Scientific classification
- Kingdom: Animalia
- Phylum: Chordata
- Class: Amphibia
- Order: Anura
- Family: Microhylidae
- Genus: Kaloula
- Species: K. picta
- Binomial name: Kaloula picta (Duméril & Bibron, 1841)

= Painted narrowmouth toad =

- Authority: (Duméril & Bibron, 1841)
- Conservation status: LC

Species of amphibian

The painted narrowmouth toad (Kaloula picta), or slender-digit chorus frog, is a species of frog in the family Microhylidae.

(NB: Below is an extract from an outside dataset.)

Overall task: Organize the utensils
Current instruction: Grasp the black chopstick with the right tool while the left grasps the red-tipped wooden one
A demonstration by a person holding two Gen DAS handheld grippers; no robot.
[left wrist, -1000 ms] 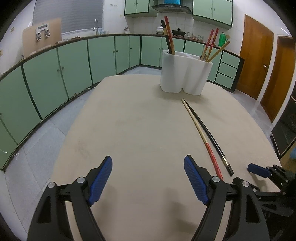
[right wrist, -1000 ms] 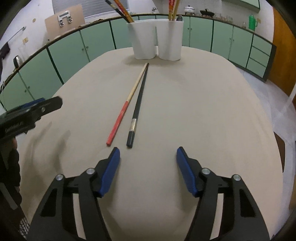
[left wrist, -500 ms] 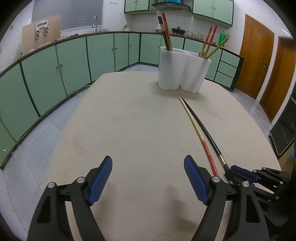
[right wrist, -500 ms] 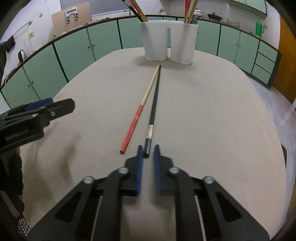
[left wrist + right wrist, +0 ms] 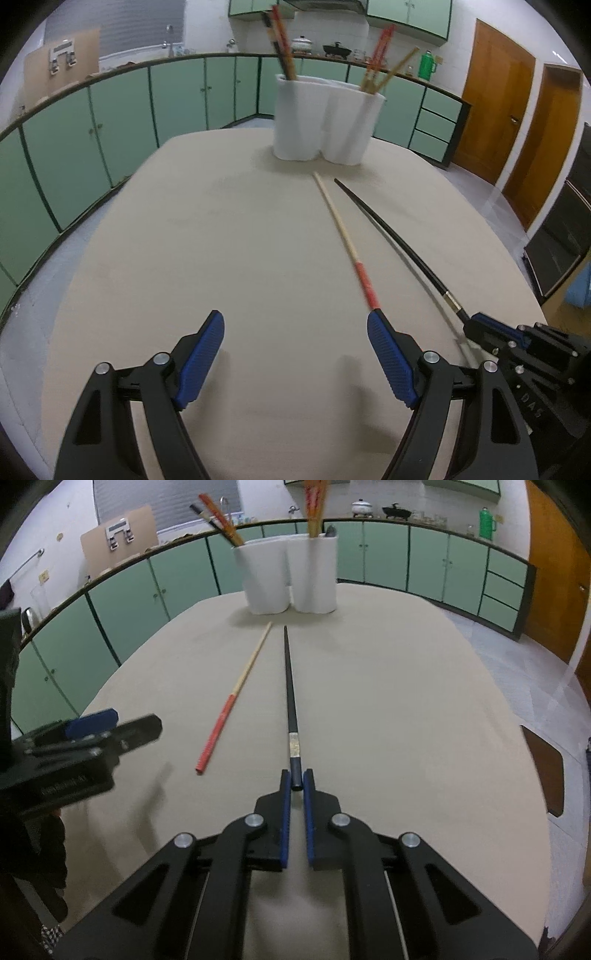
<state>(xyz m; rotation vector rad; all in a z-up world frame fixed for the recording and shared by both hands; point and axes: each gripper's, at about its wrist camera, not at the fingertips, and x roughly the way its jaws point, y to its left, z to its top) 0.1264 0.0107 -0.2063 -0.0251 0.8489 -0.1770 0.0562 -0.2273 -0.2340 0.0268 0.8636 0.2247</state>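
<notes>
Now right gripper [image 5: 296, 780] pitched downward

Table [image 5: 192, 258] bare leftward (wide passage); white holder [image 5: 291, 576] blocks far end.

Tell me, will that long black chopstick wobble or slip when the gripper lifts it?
Probably stiff: the long black chopstick looks straight and rigid. It may droop or swing, since the right gripper is shut only on its very end. It looks smooth and round, so it could slip or roll.
</notes>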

It is endemic to the Philippines, where it is found throughout the archipelago, including Palawan.

==Habitat==
Its natural habitats are subtropical or tropical moist lowland forests, subtropical or tropical moist shrubland, subtropical or tropical seasonally wet or flooded lowland grassland, rivers, intermittent rivers, freshwater lakes, intermittent freshwater lakes, freshwater marshes, intermittent freshwater marshes, arable land, pastureland, plantations, rural gardens, urban areas, water storage areas, ponds, aquaculture ponds, irrigated land, and seasonally flooded agricultural land. Humans may have facilitated the dispersal of K. picta in the Philippines as forests were converted into agricultural-use land.